### Requirement
Transcribe exactly everything in the data below from the line containing "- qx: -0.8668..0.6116" down to the line containing "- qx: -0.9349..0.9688", both lines included and nothing further.
———
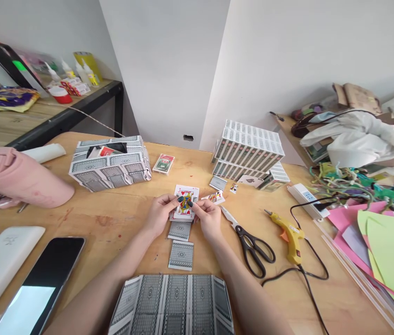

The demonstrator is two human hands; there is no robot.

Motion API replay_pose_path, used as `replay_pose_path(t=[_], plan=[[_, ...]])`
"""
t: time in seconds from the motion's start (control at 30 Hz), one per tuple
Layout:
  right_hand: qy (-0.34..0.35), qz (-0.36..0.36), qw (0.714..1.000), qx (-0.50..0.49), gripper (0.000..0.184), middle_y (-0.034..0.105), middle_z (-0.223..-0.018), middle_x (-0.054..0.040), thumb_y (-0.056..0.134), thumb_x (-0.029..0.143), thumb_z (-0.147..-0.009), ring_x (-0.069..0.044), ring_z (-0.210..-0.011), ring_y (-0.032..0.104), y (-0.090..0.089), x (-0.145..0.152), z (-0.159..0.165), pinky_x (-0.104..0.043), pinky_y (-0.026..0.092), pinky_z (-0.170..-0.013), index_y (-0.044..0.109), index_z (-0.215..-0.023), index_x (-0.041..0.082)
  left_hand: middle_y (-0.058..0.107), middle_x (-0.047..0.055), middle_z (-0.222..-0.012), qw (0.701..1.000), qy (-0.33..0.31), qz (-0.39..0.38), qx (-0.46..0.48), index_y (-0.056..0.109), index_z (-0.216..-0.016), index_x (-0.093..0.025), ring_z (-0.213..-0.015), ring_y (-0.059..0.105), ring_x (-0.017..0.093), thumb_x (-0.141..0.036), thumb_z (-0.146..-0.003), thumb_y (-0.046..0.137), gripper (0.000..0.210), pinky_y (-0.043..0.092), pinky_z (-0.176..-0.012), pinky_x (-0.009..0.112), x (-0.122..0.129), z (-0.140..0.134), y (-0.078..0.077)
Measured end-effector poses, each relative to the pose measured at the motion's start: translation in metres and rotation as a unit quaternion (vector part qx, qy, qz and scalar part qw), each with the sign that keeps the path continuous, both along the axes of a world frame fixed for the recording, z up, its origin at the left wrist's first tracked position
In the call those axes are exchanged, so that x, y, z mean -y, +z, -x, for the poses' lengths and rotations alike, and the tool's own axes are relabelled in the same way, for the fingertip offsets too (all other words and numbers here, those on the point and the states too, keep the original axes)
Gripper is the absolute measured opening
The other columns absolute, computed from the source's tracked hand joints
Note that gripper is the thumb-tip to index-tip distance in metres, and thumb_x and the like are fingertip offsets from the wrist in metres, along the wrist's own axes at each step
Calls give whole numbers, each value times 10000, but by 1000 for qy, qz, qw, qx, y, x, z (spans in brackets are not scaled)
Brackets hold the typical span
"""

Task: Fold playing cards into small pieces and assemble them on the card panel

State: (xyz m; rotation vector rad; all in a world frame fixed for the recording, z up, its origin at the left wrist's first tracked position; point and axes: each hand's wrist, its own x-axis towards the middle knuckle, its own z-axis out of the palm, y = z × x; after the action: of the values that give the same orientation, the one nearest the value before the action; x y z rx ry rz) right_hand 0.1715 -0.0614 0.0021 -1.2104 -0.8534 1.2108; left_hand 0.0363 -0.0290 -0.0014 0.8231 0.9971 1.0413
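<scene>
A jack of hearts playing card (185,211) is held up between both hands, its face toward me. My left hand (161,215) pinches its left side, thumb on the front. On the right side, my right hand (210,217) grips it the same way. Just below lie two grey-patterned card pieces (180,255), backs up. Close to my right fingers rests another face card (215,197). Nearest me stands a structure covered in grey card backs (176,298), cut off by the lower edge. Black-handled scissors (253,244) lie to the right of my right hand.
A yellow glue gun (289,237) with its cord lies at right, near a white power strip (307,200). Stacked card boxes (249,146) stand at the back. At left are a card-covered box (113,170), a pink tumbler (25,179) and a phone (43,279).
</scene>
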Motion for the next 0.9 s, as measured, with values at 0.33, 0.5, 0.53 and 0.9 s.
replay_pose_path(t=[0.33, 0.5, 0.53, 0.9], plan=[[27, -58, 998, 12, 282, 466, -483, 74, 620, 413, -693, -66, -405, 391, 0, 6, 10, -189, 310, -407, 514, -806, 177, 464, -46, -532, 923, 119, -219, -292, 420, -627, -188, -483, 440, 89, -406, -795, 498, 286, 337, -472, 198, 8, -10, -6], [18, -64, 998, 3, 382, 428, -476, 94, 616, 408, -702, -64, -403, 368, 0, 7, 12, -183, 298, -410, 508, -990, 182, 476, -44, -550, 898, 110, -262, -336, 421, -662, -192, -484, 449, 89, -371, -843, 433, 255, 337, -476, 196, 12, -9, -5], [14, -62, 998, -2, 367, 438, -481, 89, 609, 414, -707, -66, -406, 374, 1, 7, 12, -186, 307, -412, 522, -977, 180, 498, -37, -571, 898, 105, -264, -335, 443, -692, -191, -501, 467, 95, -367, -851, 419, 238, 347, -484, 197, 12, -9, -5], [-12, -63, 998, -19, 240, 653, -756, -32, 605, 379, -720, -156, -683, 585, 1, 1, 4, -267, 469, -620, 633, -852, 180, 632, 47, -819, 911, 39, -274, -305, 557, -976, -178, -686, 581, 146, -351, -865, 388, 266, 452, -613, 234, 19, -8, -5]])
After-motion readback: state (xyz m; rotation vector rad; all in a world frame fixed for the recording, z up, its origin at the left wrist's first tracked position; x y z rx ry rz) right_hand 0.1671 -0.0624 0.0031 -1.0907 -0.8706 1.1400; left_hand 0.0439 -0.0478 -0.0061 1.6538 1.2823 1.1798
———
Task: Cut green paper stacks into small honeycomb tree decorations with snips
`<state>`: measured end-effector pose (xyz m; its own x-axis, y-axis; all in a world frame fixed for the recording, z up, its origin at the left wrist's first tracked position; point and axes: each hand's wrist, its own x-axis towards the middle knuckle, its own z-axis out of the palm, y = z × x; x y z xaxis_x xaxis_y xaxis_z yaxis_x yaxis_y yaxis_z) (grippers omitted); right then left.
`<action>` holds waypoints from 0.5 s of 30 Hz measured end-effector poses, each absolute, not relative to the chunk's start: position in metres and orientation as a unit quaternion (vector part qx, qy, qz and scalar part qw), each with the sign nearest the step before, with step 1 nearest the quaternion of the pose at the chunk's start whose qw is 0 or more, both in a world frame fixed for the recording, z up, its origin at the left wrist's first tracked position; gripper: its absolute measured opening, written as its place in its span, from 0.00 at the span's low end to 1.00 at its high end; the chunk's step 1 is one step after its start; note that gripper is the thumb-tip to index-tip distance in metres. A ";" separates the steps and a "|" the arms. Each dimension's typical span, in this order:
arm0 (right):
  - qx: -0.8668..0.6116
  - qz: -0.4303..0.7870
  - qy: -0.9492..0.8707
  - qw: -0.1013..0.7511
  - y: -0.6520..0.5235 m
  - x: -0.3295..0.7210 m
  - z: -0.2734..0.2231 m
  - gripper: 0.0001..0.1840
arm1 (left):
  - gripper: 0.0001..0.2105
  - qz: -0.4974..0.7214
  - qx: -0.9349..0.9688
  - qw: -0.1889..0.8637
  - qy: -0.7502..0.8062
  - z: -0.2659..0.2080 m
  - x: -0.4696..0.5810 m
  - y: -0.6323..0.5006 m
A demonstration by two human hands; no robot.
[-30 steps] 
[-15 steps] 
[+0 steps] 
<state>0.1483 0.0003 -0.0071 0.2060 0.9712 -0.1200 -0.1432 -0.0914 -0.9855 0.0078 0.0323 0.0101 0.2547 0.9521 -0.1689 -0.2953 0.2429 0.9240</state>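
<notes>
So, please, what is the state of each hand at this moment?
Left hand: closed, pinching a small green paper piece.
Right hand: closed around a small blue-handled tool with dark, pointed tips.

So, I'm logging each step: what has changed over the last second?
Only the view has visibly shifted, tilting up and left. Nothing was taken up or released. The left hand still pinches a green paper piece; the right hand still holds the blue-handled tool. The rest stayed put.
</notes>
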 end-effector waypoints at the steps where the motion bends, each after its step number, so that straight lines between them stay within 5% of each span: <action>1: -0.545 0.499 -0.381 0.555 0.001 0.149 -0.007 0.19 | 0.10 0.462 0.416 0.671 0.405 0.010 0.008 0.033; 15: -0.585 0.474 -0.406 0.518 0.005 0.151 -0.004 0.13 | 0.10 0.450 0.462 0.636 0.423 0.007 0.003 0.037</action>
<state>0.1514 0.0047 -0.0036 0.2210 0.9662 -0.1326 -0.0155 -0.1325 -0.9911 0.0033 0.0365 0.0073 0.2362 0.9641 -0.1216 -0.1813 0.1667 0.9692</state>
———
### Problem solution
  - qx: -0.8668..0.6116
  - qz: -0.4303..0.7870
  - qy: -0.9492..0.8707
  - qw: -0.1013..0.7511
  - y: -0.6520..0.5235 m
  - x: -0.3295..0.7210 m
  - z: -0.2734..0.2231 m
  - gripper: 0.0001..0.1840
arm1 (left):
  - gripper: 0.0001..0.2105
  - qz: -0.4974..0.7214
  - qx: -0.9349..0.9688

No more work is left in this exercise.